Data entries:
=====
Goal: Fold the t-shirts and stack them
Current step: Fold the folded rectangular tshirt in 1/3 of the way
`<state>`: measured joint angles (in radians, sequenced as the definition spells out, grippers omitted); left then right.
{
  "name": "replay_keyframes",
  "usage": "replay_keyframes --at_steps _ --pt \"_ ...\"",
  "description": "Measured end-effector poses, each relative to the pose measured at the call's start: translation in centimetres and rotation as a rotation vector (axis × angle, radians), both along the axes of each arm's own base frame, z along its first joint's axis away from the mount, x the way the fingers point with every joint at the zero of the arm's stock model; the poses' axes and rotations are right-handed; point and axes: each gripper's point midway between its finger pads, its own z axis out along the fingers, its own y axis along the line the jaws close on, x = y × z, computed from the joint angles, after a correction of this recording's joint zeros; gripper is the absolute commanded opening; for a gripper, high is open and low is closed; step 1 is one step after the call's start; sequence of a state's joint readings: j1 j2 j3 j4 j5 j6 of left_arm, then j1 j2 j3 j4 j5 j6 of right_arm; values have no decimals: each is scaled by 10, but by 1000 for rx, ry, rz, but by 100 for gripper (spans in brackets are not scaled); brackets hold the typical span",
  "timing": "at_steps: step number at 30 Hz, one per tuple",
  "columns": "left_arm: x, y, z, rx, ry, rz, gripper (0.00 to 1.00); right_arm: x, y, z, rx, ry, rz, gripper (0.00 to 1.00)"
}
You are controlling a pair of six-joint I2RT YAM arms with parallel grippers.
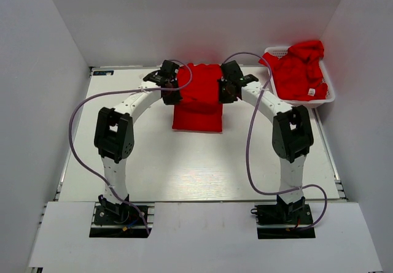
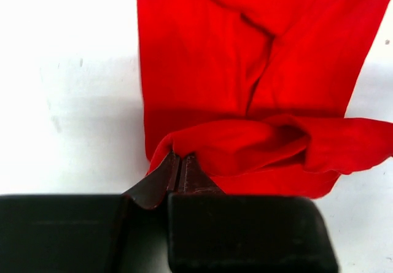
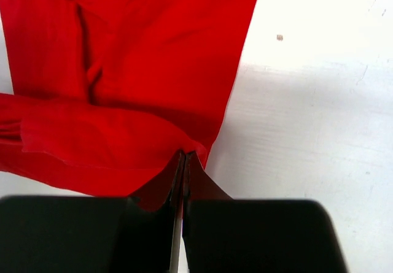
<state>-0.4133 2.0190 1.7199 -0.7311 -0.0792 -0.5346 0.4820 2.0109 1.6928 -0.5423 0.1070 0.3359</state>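
Two pincers grip one bright red, soft cloth t-shirt [image 1: 196, 110], which lies partly folded on the white table [image 1: 184, 169] at the upper middle of the overhead view. The left gripper [image 1: 170, 81] is at its left edge and the right gripper [image 1: 226, 86] at its right edge, and their dark bodies hide the cloth's far corners from above. In the left wrist view the left gripper [image 2: 179, 167] is clenched, its tips pinching a raised roll of the t-shirt [image 2: 245, 70]. The black housing blocks the lower frame, and the cloth runs off the top and right. In the right wrist view the right gripper [image 3: 184, 162] is likewise clamped on the edge of a lifted fold of the t-shirt [image 3: 135, 52], which is cut off at the top and left. At the upper right of the overhead view, a crumpled heap of red t-shirts [image 1: 298, 70] fills a white plastic lattice basket [image 1: 275, 51]. How many lie there cannot be told, though a small white tag [image 1: 311, 92] shows.
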Motion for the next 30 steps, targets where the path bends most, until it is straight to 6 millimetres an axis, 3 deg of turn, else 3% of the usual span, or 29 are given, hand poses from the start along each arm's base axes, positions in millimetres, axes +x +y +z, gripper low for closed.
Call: replay_keyframes --at_steps 11,20,21,23,24,25,26,27,30 --pt "32 -7 -17 -12 -36 -10 0 28 -4 -5 14 -20 5 0" --pt "45 2 -28 -9 -31 15 0 42 -1 -23 33 -26 30 0" --pt "46 3 -28 -10 -33 18 3 43 0 -25 36 -27 32 0" --pt "49 4 -27 -13 -42 20 30 46 1 -29 42 -29 34 0" --pt "51 5 -26 -12 -50 18 45 47 1 -30 44 -31 34 9" --pt "53 5 -25 -15 -57 20 81 48 1 -30 46 -32 33 27" --pt "55 6 -24 -15 -65 19 91 49 1 -30 50 -34 29 88" --pt "56 7 -23 -18 -70 23 98 50 1 -29 53 -38 27 90" --pt "60 9 -22 -16 -82 25 100 54 0 -26 52 -55 36 90"
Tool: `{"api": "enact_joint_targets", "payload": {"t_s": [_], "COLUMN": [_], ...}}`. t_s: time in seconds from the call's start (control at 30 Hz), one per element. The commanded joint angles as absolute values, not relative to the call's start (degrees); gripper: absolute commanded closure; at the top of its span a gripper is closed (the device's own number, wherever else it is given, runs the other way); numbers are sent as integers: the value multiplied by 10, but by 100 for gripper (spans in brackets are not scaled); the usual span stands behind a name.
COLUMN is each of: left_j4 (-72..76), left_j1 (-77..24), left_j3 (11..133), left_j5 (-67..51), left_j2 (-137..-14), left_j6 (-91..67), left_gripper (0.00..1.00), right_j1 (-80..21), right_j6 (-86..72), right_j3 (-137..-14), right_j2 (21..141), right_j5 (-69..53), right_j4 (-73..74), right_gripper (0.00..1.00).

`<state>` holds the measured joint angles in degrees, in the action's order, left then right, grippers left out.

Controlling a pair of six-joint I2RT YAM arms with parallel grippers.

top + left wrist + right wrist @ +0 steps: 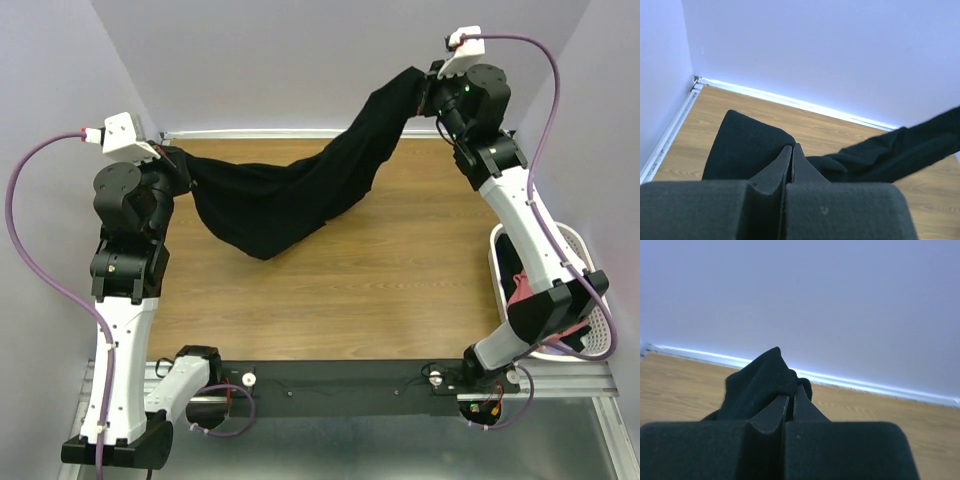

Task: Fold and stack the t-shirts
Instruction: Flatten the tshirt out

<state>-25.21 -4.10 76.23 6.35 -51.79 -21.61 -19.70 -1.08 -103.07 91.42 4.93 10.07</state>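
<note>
**Big plain black cloth t-shirt (285,195) strung up between both arms**

So the black shirt is off the brown wooden table (400,280) at both ends, stretched between the two arms kind of like a hammock. The left gripper (792,152) has its jaws pressed together on one end of it, over the far-left corner of the table. In the left wrist view you can see black fabric bunched right at the fingertips. The right gripper (791,401) is clamped on the other end, up high by the back wall on the far right. Its wrist view shows a wad of cloth poking out above the closed fingers. The middle of the shirt sags down low over the wood. Honestly I can't tell from the top view if the lowest fold touches the table or just hangs above it. Over at the right edge there's a white mesh basket (575,240) with a salmon-red cloth shirt (520,290) bunched inside, partly hidden behind the right arm.
</note>
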Motion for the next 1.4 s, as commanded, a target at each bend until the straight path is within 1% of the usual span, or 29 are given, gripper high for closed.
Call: {"api": "enact_joint_targets", "payload": {"t_s": [0.0, 0.07, 0.13, 0.17, 0.23, 0.27, 0.33, 0.37, 0.43, 0.53, 0.6, 0.77, 0.87, 0.97, 1.13, 1.23, 1.27, 1.33, 1.37], "left_j4": [-249, -224, -214, -211, -205, -198, -204, -207, -208, -205, -204, -207, -221, -239, -241, -232, -228, -220, -212], "left_j1": [-38, -38, -37, -37, -37, -37, -37, -37, -37, -37, -37, -37, -37, -37, -37, -37, -37, -37, -37], "left_j3": [767, 776, 797, 807, 830, 857, 900, 942, 982, 989, 977, 915, 908, 923, 933, 911, 900, 890, 886], "left_j5": [109, 114, 114, 112, 95, 89, 76, 76, 78, 83, 88, 82, 81, 85, 88, 71, 66, 42, 24], "left_j2": [-505, -527, -556, -596, -637, -675, -708, -730, -737, -720, -684, -582, -549, -550, -603, -670, -717, -770, -826], "left_j6": [-200, -185, -178, -179, -183, -187, -190, -191, -195, -192, -188, -183, -174, -161, -142, -132, -131, -127, -127], "left_gripper": [100, 100, 100, 100, 100, 100, 100, 100, 100, 100, 100, 100, 100, 100, 100, 100, 100, 100, 100], "right_j1": [-195, -192, -188, -187, -179, -178, -177, -177, -177, -177, -178, -178, -178, -178, -178, -178, -177, -178, -177], "right_j6": [31, 57, 72, 77, 79, 80, 82, 83, 90, 107, 114, 111, 109, 108, 111, 109, 107, 102, 97], "right_j3": [-973, -962, -970, -976, -1000, -1011, -1037, -1042, -1044, -1012, -987, -901, -882, -883, -899, -890, -883, -874, -865], "right_j2": [848, 841, 852, 866, 880, 890, 891, 888, 863, 801, 761, 631, 592, 562, 593, 639, 651, 683, 719], "right_j5": [130, 183, 199, 213, 223, 236, 249, 250, 244, 238, 223, 187, 190, 186, 192, 200, 200, 205, 214], "right_j4": [104, 101, 102, 103, 102, 103, 103, 103, 103, 102, 102, 102, 103, 103, 103, 104, 104, 103, 103], "right_gripper": [99, 99, 99, 99, 99, 99, 99, 99, 99, 99, 99, 99, 99, 99, 99, 99, 99, 99, 99]}}
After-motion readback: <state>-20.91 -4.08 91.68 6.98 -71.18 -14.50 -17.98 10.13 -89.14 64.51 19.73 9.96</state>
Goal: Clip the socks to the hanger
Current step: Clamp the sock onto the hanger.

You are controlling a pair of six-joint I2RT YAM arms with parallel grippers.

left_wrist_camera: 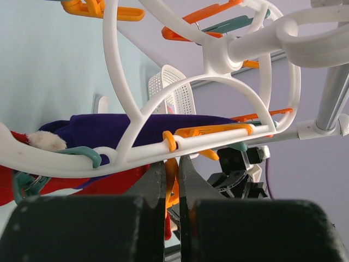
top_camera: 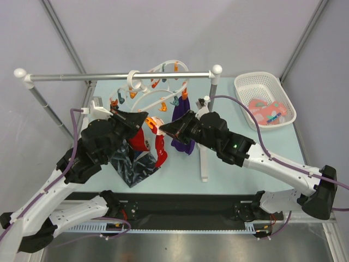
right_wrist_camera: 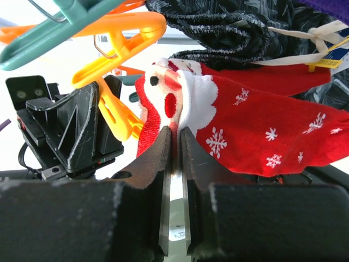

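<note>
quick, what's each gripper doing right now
left gripper: closed, pinching an orange clothespin
right gripper: closed, holding the red sock by its white cuff

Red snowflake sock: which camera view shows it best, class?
Right wrist: the red sock is close up, snowflakes and white cuff clear. Top external shows the sock small; left wrist shows only red patches under the hanger.

Glossy plastic hanger point(left_wrist_camera: 218, 54) and clothespin point(right_wrist_camera: 117, 114); soft knitted sock point(right_wrist_camera: 262, 109).
</note>
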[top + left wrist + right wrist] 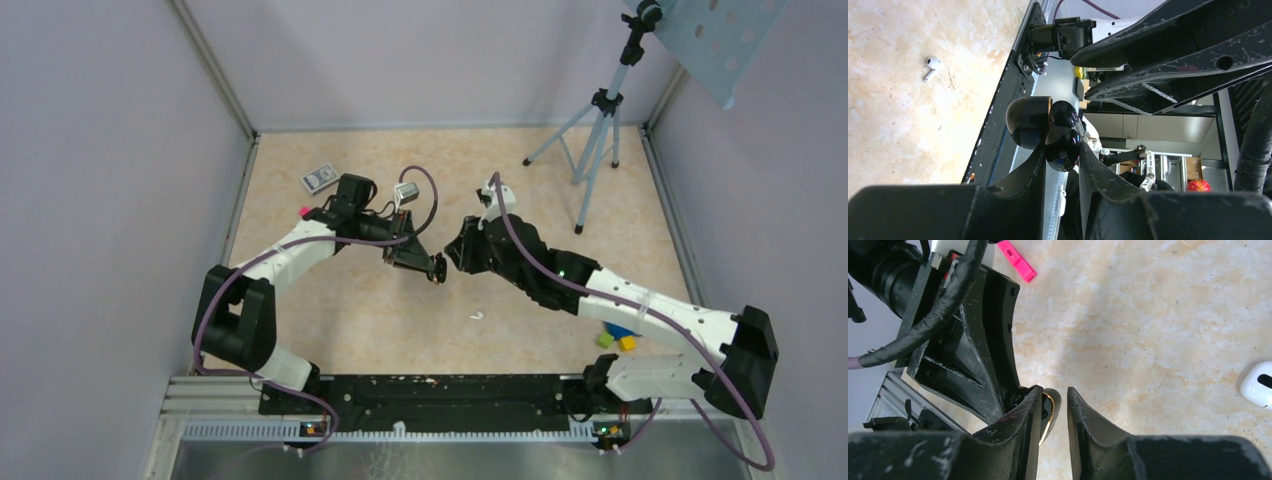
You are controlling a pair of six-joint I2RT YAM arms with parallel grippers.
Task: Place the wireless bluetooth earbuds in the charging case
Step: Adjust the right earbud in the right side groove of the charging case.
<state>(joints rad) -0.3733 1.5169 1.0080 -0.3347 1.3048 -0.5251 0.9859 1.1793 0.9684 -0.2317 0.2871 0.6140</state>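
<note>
My left gripper (437, 270) (1060, 150) is shut on a glossy black charging case (1028, 120) with its lid open, held above the table's middle. My right gripper (458, 255) (1054, 390) meets it tip to tip, its jaws a narrow gap apart. The case's gold-rimmed edge (1049, 410) sits between them against the left finger. No black earbud shows. A white stemmed earbud (478, 314) (930, 67) lies on the table nearer the bases. A white rounded piece with a dark recess (1260, 385) lies at the right wrist view's edge; I cannot tell what it is.
A card pack (320, 178) and a pink piece (304, 211) (1018, 262) lie at the back left. Coloured blocks (620, 335) lie beside the right arm. A tripod (595, 150) stands at the back right. The black rail (440, 395) runs along the near edge.
</note>
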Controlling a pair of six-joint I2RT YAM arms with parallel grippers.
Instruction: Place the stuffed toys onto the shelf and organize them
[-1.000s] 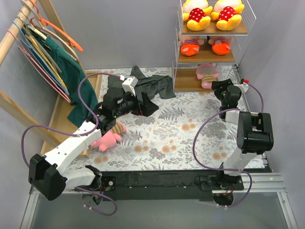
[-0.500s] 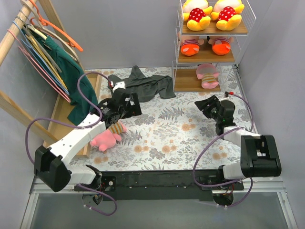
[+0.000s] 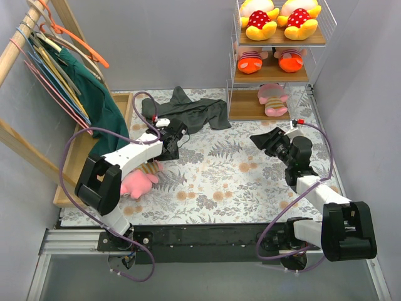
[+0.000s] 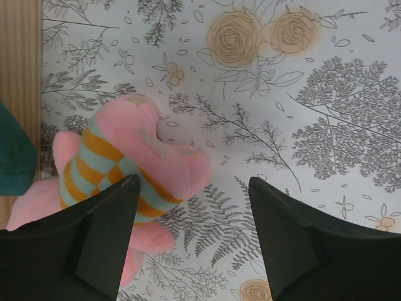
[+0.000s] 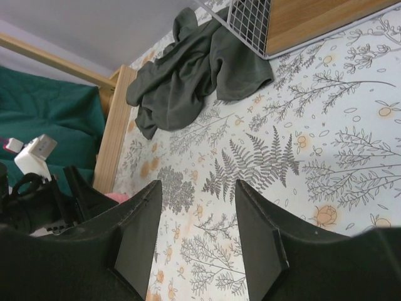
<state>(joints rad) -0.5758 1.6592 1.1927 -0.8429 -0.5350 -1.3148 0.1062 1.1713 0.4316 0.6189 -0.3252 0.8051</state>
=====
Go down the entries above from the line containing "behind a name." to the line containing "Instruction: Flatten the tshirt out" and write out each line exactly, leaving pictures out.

RESPONSE FOR THIS EXERCISE:
Tool: `{"api": "enact_joint_targets", "payload": {"t_s": [_], "COLUMN": [_], ...}}`. t_s: time in seconds from the call's start (control at 30 Hz), one per element. The commanded joint angles as absolute values, not relative to the call's start (degrees); gripper: absolute commanded closure; at the top of its span a gripper is closed (the device's own number, wherever else it is given, runs the other way); numbers are sent as integers: the value multiplied by 10, but by 100 for gripper (spans in brackets are not scaled); the usual span stands behind a name.
COLUMN is each of: left_j4 (-72..76), left_j1 (-77..24), left_j3 (11..133), left_j5 (-67..51), left_j2 (-137..-14), left_j6 (-91..67), left_gripper (0.00..1.00), right_j1 (-80..21), right_j6 (-86..72), right_j3 (-137..-14), right_j2 (21..141), right_j5 (-69..53), right_j4 (-73..74), right_gripper (0.00..1.00).

`<state>` holds the measured joint angles in degrees, in the action's order, left then right, grippers left out.

Controlling a pair of six-joint I2RT YAM arms with parallel grippers.

top + left wrist + right wrist @ +0 steps: 

Task: Fold and stack the t-shirts
Instruction: Flatten the tshirt out

This exercise is now fully answered.